Ah, what a guy. I was crying through the whole set. Not from sadness - he was just melting me. I mean, I’ve never been that big a James Brown fan, really, I don’t even have any of his records. Of course I think he’s a genius, but...just seeing him work was fabulous, and the music was even tighter than the recordings. And his 18 piece band...so tight. I mean, I hate entertainment, Las Vegas things, but this was just pure. He’s so professional it’s scary. Without losing any of the passion.

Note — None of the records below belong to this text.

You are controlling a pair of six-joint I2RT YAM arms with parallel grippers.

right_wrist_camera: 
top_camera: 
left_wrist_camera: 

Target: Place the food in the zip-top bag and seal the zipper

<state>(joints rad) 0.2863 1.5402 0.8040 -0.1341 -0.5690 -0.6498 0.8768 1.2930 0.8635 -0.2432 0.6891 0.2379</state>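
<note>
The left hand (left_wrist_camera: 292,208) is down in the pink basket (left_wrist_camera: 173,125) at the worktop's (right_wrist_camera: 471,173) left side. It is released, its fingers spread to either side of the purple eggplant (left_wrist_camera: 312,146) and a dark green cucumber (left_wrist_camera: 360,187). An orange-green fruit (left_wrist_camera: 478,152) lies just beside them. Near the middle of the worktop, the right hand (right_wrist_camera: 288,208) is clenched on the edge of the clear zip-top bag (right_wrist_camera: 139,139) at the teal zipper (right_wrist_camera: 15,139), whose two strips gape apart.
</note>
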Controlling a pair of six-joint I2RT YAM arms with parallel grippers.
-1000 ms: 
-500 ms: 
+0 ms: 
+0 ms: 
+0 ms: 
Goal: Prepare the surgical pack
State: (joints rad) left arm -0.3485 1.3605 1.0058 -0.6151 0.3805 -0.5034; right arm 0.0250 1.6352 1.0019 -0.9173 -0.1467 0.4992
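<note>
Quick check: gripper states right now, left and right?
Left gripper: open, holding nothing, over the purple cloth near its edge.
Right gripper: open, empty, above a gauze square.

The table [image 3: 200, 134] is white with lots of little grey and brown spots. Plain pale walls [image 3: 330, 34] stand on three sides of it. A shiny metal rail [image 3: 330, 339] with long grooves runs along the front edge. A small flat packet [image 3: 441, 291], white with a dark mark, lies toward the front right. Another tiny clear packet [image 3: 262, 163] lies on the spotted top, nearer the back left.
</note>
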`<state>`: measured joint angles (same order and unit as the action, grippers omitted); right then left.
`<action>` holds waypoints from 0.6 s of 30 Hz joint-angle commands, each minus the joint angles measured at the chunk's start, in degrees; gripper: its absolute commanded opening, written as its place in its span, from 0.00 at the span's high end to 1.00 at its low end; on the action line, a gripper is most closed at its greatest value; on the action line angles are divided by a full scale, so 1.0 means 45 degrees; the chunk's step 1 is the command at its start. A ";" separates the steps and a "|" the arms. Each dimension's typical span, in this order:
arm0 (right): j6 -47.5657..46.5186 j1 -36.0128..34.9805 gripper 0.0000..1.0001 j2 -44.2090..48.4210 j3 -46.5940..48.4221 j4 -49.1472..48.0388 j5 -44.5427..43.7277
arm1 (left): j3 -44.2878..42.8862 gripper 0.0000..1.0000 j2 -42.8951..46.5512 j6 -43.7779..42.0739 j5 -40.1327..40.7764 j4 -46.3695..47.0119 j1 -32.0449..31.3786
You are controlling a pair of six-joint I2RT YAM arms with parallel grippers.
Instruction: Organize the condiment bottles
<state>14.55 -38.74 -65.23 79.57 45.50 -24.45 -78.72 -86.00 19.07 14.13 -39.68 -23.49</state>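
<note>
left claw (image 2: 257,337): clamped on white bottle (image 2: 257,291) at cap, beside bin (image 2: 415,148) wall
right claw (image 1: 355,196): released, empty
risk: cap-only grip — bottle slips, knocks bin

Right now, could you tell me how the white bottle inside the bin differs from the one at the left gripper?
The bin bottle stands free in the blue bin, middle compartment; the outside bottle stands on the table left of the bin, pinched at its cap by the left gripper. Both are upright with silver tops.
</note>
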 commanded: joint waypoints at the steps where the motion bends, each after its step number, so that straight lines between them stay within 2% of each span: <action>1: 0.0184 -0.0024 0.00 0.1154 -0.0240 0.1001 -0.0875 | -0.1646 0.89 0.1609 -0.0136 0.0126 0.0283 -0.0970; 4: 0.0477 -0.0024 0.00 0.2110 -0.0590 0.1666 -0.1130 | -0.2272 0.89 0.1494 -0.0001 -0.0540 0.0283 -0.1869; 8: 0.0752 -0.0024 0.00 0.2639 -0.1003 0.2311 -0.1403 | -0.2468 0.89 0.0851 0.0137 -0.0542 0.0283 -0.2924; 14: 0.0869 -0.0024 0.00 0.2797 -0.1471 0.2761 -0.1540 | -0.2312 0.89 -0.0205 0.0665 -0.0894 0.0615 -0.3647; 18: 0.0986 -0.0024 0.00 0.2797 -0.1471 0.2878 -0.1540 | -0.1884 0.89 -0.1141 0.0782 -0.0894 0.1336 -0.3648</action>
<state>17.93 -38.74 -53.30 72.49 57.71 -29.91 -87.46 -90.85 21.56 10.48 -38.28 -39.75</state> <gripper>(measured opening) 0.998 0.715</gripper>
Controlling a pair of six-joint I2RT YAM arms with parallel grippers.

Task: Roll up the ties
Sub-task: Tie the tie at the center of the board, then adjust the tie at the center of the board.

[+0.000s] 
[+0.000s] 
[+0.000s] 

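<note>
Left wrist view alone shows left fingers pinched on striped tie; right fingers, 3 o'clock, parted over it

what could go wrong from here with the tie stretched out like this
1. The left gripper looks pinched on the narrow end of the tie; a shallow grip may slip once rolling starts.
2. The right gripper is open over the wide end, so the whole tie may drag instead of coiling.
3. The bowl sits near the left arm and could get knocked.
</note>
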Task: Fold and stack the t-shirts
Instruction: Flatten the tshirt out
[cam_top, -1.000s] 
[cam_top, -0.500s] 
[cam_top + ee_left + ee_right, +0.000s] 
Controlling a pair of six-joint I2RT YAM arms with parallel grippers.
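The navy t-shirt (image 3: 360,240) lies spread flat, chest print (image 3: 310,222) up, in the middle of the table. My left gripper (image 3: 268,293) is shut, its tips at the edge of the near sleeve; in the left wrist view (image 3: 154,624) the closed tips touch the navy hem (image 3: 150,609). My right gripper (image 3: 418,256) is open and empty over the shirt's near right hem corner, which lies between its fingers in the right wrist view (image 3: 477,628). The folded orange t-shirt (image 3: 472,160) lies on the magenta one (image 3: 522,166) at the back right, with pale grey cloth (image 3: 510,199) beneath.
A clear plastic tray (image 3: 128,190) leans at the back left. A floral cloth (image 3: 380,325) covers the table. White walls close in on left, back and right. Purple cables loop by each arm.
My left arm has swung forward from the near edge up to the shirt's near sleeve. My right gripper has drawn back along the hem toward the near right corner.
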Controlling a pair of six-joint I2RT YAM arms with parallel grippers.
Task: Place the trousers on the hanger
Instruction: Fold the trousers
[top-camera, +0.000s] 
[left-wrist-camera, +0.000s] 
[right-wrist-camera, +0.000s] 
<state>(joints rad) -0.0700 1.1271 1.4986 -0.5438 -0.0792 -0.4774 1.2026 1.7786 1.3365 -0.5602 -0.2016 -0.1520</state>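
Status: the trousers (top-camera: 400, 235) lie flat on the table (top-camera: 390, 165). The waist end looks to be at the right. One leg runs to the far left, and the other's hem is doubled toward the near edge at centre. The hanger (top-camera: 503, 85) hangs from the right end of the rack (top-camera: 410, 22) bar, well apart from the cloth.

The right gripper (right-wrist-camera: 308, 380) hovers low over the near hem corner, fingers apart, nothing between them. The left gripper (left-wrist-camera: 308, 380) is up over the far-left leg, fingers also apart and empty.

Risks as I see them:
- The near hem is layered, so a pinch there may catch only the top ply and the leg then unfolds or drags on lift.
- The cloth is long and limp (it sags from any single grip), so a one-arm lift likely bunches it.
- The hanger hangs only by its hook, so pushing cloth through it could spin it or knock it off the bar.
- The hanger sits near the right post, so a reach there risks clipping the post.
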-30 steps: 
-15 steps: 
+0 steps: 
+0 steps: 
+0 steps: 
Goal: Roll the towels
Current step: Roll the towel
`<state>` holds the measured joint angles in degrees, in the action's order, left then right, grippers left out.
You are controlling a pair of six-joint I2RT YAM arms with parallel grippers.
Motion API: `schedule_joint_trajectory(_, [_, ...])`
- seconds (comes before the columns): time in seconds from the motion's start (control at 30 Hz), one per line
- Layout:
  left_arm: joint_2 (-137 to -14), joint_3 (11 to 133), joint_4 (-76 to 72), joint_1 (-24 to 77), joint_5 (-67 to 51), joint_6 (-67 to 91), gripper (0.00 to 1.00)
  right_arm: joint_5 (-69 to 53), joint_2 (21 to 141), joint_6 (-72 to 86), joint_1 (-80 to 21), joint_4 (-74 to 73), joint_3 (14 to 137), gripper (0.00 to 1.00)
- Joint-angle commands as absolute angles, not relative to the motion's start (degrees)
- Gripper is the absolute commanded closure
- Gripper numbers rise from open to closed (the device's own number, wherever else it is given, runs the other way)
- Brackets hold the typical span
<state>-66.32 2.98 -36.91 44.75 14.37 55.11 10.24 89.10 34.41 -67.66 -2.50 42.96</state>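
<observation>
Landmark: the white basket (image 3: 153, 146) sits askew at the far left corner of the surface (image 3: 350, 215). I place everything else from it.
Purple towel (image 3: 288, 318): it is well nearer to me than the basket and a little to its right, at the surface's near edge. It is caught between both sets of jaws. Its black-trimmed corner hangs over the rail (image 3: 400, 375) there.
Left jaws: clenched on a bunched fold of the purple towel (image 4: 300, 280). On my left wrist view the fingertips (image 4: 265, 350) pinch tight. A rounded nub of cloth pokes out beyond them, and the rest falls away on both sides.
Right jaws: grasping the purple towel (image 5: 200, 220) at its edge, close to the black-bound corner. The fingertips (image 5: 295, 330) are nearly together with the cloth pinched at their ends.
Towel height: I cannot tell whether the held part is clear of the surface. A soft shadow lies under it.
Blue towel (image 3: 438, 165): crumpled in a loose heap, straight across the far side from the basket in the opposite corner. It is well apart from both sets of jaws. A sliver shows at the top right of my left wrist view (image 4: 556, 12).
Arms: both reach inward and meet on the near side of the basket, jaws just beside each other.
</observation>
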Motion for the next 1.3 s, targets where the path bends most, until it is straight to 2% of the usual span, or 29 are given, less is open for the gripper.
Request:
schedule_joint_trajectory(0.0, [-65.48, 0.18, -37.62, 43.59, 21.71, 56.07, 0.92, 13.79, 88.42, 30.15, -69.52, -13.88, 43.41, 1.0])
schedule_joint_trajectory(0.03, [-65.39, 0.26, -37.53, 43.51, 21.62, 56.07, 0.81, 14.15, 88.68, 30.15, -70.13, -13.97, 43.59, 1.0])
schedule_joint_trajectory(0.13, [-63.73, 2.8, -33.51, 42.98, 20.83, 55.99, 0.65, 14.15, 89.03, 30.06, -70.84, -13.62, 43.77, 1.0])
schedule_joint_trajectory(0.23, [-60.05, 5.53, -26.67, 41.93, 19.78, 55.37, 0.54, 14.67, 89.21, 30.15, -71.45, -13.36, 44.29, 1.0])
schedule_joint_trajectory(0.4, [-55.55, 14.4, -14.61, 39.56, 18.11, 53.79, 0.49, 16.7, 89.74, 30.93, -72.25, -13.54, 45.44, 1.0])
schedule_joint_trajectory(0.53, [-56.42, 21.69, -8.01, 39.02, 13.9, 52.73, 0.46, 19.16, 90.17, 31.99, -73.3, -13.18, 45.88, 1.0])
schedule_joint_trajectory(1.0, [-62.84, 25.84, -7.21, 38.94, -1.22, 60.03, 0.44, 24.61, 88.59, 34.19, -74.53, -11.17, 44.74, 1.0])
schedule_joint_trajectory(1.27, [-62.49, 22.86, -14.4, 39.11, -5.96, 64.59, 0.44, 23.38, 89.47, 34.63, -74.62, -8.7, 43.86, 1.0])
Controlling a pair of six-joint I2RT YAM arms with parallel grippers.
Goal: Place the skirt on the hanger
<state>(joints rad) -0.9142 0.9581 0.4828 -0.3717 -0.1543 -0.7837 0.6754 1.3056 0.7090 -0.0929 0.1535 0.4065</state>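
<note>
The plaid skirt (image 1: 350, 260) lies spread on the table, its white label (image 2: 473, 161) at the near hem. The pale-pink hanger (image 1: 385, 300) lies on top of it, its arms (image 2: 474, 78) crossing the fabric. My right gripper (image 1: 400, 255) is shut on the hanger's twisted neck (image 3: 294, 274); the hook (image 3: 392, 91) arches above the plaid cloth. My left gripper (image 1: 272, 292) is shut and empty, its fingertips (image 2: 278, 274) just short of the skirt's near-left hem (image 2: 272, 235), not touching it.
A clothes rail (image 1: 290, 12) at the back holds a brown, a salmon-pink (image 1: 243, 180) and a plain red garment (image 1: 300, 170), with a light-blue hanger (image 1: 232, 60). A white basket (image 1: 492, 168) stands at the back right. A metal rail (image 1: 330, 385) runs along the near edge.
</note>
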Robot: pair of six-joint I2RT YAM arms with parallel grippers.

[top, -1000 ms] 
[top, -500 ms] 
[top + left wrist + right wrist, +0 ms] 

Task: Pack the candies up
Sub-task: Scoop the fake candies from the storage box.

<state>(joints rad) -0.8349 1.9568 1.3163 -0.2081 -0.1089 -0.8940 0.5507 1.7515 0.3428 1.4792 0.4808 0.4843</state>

You’ve spent a lot of time in London, and obviously you’ve traveled quite a bit in the US, too. What would you say are the major differences between electronic or dance culture in the US vs. the UK
I’m from Iceland, obviously, so I can say truthfully that I’m a voyeur both in England and in the States. When I grew up in school, people were either punk or disco. You can analyze that forever, but with youth culture that usually seems to be the case. Either you’re slick, your hair is combed, you’re disco...you know, and later in life if you do drugs you do coke. And the other side is just kind of more aggressive, scruffy, you probably smoke spliff or whatever, I don’t know. Obviously this is a massive generalization. It seems to me in England, rock or guitar music is mainstream, it’s kind of goody-goody. Very square. And electronic music is for rebels : sort of creative, taking risks, where rock music is playing it safe. In the States it seems to be the other way around. Maybe it’s changing now, I’m not so sure, but here electronic music is goody-goody, disco, and rock music is still the rebels. If you wanna be bad you buy a guitar, you definitely don’t buy a drum machine. In England, and you’re teenager, and you wanna be bad, you buy a drum machine. If you wanna be healthy and wholesome and eat porridge, you get a guitar. That seems to be the main difference to me.

A year or so ago there was on awful lot of media hype about the so- called "electronica revolution" here in America. Then, when the predicted revolution failed to happen, at least on a mainstream, commercial level, there was a sort of backlash. Why do you think US audiences seem to have so much trouble accepting electronic music ?
I think in the States when technology is related to music, people think it’s cheating. People think you just buy a machine and press "on." Which I find amazing in a society famous for special effects, where the guys who made Star Wars, and George Lucas’ team, and the people who made Terminator, are thought of as being creative, even though they’re using computers. It’s not like they bought the computer and pressed "on" and Terminator changed to liquid steel or whatever. The public realizes that that took a very creative mind, but for some reason they just can’t take that into music. I’m still going through these ridiculous battles when I do TV shows in the States - it’s like, "Oh, will Björk play live ?" "Yes." "Who’s gonna play with her ?" "Oh, Marc Bell, who’s playing a drum machine." "Oh, that’s not live." And it’s like, I just start yawning. But if he brought a drum kit, would that be live ? "Yes."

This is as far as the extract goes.